【北京予選カタール戦】家永投入の謎

前半を終わって1-0とリードしていた局面で、反町監督はなぜ水野に代えて家永を投入したのだろうか。水野はサイドを崩してクロスを上げ、あるいはセットプレー時のプレースキックで持ち味を出す選手。これに対して家永は、中に切れ込んでドリブルで勝負してタイプだ。普通に考えれば、「後半は守ってカウンター」というメッセージだったと見ることができるだろう。

家永自体は、得意のドリブルで仕掛ける場面が何度も見られ、悪い出来では決してなかった。しかし、回りの選手が家永をどう使うか、彼をどうサポートするかを共通理解として持っていたようには、残念ながら見えなかった。李忠成はプレイエリアが下がり、柏木も守備に忙殺される時間が長くなる。攻めに転じたときに、家永をサポートする選手は誰もいなかったのだ。

この試合、中盤から前線の守備に関しては機能していたのだ。李、柏木がよく動き、本来はDFの細貝もボランチとして良い内容だった。
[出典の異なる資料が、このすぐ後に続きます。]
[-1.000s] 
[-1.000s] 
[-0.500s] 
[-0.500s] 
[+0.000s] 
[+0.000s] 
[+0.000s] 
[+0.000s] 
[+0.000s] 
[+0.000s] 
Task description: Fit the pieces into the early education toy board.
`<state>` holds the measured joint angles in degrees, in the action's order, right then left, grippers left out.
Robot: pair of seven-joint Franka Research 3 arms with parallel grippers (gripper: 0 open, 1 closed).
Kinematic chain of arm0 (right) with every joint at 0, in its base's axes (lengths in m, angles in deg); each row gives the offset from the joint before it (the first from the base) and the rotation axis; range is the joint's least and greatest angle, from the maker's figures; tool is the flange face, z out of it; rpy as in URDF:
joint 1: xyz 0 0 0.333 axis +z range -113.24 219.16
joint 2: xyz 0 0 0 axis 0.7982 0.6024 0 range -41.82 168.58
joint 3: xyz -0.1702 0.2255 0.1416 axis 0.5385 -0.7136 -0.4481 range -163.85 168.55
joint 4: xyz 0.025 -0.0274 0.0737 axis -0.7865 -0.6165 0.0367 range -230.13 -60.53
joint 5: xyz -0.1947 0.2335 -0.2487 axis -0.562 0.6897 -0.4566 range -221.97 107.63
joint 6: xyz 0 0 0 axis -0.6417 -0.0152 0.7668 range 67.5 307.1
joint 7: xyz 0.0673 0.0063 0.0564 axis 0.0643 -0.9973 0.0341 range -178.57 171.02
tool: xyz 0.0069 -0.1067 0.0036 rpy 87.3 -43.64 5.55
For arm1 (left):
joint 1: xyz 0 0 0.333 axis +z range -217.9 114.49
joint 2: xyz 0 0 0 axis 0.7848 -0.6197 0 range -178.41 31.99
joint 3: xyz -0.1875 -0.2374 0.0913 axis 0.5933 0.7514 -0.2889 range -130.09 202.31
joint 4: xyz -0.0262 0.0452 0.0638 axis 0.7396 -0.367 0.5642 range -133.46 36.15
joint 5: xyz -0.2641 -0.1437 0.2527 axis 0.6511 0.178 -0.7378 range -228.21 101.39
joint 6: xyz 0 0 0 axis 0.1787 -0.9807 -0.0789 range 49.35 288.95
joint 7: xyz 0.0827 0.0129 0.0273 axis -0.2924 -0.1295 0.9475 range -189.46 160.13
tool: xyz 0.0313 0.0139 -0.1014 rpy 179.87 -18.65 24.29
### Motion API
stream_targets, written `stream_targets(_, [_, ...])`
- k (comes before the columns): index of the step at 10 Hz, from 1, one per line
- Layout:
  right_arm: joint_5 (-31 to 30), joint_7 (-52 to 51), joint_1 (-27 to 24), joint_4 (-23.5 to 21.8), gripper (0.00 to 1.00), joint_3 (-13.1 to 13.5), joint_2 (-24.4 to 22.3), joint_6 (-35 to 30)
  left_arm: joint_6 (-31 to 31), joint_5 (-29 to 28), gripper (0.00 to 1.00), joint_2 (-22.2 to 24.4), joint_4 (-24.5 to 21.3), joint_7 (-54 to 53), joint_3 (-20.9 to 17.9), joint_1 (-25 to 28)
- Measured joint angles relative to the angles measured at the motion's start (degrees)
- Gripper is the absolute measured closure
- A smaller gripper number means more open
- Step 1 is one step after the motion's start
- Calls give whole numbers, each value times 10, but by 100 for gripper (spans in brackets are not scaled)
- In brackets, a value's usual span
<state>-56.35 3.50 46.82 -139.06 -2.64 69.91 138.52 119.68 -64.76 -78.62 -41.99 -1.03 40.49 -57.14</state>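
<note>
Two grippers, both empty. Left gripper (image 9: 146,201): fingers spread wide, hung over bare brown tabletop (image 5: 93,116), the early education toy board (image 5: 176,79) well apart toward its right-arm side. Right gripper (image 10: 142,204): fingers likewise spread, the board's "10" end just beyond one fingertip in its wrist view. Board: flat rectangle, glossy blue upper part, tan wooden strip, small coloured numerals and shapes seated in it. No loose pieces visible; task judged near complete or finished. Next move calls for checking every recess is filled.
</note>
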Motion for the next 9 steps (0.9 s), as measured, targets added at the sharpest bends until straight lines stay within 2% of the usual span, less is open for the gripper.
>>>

それだけに、伊野波が取られたハンドは痛かった。ペナルティエリアの中で、アウェイであの時間帯でするプレーではなかった。マスコミは安易に「ドーハの悲劇の再来」などと書き立てているが、これは悲劇でも何でもない。経験、そして90分を通じたゲームコントロールの不足だ。もはや日本協会やベンチが何かをできるという領域の問題ではない。これを乗り越えるのは、ピッチに送り出された選手自身なのだ。